Splitting a long manual into docs pages

Strategies for turning one converted HTML file into a multi-page docs site.

Split strategy	How	When to use it
By page section	One docs page per `<div class="page">` block	Quick first pass; manuals where 1 page ≈ 1 topic
By chapter heading	Promote headings first, then split on `<h2>`	Most manuals — gives topic-based pages
Pre-split the PDF	PDF Split by chapter, convert each part	300+ page manuals over the page limit

Input limits by tier

Checked on the manual PDF before conversion.

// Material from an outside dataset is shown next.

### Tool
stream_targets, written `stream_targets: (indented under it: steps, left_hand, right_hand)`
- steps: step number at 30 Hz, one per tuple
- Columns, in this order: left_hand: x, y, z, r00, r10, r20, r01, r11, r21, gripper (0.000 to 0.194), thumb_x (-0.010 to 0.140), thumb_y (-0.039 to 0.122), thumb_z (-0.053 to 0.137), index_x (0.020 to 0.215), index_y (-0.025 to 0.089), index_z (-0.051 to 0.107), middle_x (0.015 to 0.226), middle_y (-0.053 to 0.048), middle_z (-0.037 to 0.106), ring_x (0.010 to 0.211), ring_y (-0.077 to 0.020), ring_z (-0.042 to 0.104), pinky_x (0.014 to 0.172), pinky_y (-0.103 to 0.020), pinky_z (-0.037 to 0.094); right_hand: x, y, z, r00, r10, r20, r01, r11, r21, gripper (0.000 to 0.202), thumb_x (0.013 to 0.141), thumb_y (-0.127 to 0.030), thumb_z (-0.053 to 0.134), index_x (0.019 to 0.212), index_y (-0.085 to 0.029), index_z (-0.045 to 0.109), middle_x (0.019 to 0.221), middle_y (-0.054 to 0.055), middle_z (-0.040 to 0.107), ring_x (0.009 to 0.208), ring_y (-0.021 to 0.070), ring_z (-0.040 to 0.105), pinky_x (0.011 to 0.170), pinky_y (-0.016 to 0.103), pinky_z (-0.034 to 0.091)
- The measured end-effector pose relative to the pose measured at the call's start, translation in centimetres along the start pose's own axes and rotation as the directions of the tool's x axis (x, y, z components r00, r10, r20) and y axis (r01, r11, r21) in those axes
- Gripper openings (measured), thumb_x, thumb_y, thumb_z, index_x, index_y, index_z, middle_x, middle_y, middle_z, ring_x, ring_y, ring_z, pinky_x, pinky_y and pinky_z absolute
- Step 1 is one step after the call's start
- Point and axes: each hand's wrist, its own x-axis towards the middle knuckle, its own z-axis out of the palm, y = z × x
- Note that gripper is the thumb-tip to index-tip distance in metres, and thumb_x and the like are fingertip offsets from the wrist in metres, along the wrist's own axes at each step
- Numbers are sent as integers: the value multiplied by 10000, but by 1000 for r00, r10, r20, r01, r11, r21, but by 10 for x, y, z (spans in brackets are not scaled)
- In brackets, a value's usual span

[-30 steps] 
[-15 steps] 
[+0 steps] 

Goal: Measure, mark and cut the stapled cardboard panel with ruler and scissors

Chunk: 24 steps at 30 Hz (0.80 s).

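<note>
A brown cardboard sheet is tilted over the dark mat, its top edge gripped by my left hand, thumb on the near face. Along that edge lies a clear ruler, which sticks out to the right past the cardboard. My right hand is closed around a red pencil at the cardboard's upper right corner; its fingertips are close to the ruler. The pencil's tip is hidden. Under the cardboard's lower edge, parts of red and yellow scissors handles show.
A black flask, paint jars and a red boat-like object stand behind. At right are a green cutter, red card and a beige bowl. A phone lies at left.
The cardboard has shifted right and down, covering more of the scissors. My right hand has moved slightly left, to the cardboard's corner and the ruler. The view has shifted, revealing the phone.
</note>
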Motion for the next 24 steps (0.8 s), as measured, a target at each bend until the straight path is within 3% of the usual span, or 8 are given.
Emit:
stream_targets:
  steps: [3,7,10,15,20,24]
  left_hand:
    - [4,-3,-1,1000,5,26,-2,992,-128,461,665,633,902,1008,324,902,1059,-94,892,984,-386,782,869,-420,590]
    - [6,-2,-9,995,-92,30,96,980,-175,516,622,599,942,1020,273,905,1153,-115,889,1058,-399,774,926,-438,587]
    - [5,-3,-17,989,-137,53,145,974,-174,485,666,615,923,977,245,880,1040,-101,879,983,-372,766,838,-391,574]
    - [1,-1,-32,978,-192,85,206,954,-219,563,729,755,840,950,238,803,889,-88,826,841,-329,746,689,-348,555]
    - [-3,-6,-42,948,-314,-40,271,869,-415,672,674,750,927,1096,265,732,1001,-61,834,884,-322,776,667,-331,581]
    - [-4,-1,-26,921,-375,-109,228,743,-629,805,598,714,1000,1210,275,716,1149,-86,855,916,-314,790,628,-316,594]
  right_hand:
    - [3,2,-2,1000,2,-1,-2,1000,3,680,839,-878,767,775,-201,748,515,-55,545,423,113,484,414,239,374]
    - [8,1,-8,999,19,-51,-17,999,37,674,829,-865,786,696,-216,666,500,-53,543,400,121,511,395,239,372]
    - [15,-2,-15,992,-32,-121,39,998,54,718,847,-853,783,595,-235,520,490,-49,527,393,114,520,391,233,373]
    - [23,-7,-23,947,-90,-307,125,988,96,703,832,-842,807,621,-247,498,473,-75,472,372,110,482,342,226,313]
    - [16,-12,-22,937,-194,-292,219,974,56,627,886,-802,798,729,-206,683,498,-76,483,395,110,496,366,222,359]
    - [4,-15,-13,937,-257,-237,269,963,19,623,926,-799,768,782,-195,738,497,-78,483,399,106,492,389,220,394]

Tier	Max file size	Max pages
Free	2 MB	50 pages
Pro	50 MB	500 pages
Pro + Media	500 MB	2,000 pages
Developer	2 GB	10,000 pages

Cookbook

Workflows for migrating a manual into a docs site, with the markup you start from and the cleanup each needs.

One docs page per chapter

Convert, promote chapter titles to headings, then split the body on those headings into framework pages.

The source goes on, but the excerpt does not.